No guilt, no shame. They’d be there when I was ready to talk.

That appointment was four months ago. Since then, we’ve gathered on Jess’ deck for hot cider and pie and around Naomi’s fire pit with gorgeous cupcakes from a local bakery. Tonight’s meetup is our last, though, at least as neighbors. My family is moving from Charlottesville for various reasons, though it’d be silly to pretend that my husband’s drawn-out tenure battle, which we eventually won, hasn’t affected us. One system’s racist structure burdens entire families and communities.

Jess promises not to break down when she asks for our official moving date. “Your face is so stoic,” she keeps saying, but feeling emotions 10 days late is my spiritual gift. I know the sadness will hit like a rock after we leave Charlottesville, the place that, for all its beauty and betrayal, has been home.

“I was just telling a friend I’ve found the people I can cry with here,” says Jess. These words from her, the way Naomi’s eyes brim with tears and empathy when you’re sharing a story. I’ve come to understand in my late 30s, as a mom, how much I need this — to be my whole self, not unwilling to change, but fully me, alongside a few good friends.

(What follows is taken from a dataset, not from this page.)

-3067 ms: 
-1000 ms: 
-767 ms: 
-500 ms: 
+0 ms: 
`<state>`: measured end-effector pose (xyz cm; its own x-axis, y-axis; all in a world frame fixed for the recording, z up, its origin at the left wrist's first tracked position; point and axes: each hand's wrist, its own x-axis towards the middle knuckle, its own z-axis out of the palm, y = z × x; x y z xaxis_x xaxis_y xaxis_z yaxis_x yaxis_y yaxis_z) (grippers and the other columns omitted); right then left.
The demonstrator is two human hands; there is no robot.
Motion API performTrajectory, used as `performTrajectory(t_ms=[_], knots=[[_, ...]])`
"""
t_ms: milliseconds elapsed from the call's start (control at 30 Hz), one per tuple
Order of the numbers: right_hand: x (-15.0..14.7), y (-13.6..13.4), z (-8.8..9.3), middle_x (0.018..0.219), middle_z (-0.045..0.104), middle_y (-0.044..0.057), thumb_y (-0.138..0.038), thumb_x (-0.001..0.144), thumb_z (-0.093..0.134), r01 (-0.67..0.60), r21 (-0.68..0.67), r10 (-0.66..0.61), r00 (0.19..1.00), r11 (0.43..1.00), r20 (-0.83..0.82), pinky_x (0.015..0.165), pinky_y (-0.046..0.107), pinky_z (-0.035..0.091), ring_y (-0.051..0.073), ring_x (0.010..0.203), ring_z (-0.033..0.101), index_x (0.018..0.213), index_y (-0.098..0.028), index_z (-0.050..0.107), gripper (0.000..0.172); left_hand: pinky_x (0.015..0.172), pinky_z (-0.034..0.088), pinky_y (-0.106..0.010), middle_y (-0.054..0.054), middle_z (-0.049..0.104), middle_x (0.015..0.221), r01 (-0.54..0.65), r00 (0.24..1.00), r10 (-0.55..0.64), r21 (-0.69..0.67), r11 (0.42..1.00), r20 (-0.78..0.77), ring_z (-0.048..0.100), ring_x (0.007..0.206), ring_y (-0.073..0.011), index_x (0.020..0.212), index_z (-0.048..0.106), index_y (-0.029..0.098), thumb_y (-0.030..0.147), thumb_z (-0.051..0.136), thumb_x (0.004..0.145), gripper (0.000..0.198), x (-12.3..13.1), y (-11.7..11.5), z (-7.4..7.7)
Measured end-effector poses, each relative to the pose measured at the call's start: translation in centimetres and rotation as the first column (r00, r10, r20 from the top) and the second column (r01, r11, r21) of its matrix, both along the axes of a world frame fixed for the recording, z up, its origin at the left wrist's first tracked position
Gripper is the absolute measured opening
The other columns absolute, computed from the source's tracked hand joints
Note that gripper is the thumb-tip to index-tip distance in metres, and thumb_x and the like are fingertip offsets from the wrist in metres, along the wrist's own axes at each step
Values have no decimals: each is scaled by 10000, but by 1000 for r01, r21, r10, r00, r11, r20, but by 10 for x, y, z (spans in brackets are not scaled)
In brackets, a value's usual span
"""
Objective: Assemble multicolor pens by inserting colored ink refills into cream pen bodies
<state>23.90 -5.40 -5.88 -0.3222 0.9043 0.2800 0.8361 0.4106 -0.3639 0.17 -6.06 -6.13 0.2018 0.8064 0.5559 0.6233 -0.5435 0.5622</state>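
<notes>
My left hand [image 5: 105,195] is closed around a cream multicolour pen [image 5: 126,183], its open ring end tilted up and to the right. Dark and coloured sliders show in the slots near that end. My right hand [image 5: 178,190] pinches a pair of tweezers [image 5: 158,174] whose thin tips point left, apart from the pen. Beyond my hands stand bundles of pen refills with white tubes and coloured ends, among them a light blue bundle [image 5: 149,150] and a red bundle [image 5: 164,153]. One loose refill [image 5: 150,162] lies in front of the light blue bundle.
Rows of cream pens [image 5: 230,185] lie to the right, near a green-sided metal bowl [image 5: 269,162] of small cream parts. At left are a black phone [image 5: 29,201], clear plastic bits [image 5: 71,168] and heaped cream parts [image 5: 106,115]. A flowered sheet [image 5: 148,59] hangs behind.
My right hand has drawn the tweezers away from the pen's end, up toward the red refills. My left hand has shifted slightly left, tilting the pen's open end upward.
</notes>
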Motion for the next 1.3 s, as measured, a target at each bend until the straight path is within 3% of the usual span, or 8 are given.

We give air hugs before midnight, thank Jess for hosting, and walk back out through the gate. At the end of the driveway, before I get into my car, Naomi says, “I think it’s gonna be good, this move. We’ll miss you, but I think it’s gonna be good for you.”

I want to tell her it’s no big deal, that we’ll probably be back before she can miss us. But as she turns to walk home in the dark, I know it’s best to stick close to truth, to soak in this night we’ve shared, and all the ones that came before — when we tucked in our kids, said goodnight to our spouses, and gathered around the fire or cupcakes to tell our own stories.